It may be difficult to evaluate bone mineral density in these patients because of skeletal deformities and the inability to stay still. While bone densitometry remains the gold standard, bone quantitative ultrasonography may be easier to perform in these children and may become a useful test in the future (55).

Pathological fractures may be very debilitating, and osteoporosis should be prevented with an adequate intake of dietary calcium, phosphorus and vitamin D. Biphosphonates have been used in these children with good results (56).

NUTRITIONAL INTERVENTION

Determine energy needs

Energy needs are difficult to define in this heterogeneous population. Most methods used to determine energy requirements tend to overestimate the needs of NI children (30,31). Energy requirements must be individualized to take into account mobility, muscle tone, activity level, altered metabolism and growth. Indirect calorimetry may be used, but is not available everywhere. Different methods to calculate energy needs are summarized in Table 1. However, the best way to ensure adequate intake is to monitor weight gain in response to dietary therapy.

TABLE 1
Calculating energy needs of neurologically impaired patients

Improve oral intake

The easiest and least invasive method to increase energy intake is to improve oral intake. Adequate positioning of the child during meals is very important. Oromotor skills may be improved with therapy, although results may be disappointing (5759). Food consistency may be adjusted with thickening agents to provide the best consistency for the patient as determined by a swallowing study. Food caloric density may be increased with the help of a dietitian, by adding modular nutrients, modifying recipes or using high-calorie formulas. Oral intake can be maintained as long as there is no risk of aspiration, the child is growing well and the time required to feed the child remains within acceptable limits.

Enteral nutrition

When oral intake is unsafe, insufficient or too time consuming, enteral nutrition should be initiated.

Enteral access

The type of enteral access will depend on the anticipated duration of enteral nutrition support as well as the clinical status of the child.

Nasogastric tubes are minimally invasive but are easily dislodged and have local complications (sinusitis, congestion, otitis and skin irritation). Generally, nasogastric feeds should only be used for short-term nutritional support (less than three months). They may be useful to use for a nutrition challenge to assess tolerance and efficacy.

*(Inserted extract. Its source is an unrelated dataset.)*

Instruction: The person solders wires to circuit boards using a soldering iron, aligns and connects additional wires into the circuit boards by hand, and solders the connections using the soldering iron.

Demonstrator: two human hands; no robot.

For long-term enteral nutrition support (more than three months), a gastrostomy should be considered. Gastrostomies are more invasive, but are also more convenient and esthetically acceptable. The gastrostomy may be performed by open surgery, laparoscopic surgery, endoscopy (percutaneous endoscopic gastrostomy) or interventional radiology. The decision needs to take into account the institutional expertise and the need for a concomitant ARP. Children with symptoms of reflux who do not respond to medical therapy or with evidence of pulmonary aspiration caused by their reflux should undergo a surgical gastrostomy along with an ARP. In children without symptoms of reflux or with mild reflux responding well to medical treatment, a percutaneous approach, either endoscopic or radiological, may be used. There is no role for a prophylactic ARP (6063). The choice between a gastrostomy with or without an ARP has to be carefully evaluated because the failure rate and the incidence of major complications following ARP are high in NI children (4244,64,65). In difficult cases, it may be useful to attempt a trial of nasogastric feeds for one month to assess tolerance before making a decision. This is particularly true in patients for whom the indication of ARP is recurrent aspiration pneumonia because it is often difficult to differentiate aspiration from swallowing dysfunction and aspiration from gastroesophageal reflux. Some children may develop gastroesophageal reflux after a gastrostomy. It is unclear whether this is a consequence of the change in volume, consistency and composition of the feeds or a consequence of the procedure. If this problem occurs, medical treatment with prokinetics and changes in the formula or in the rate and volume of feeds should be attempted before resorting to an ARP.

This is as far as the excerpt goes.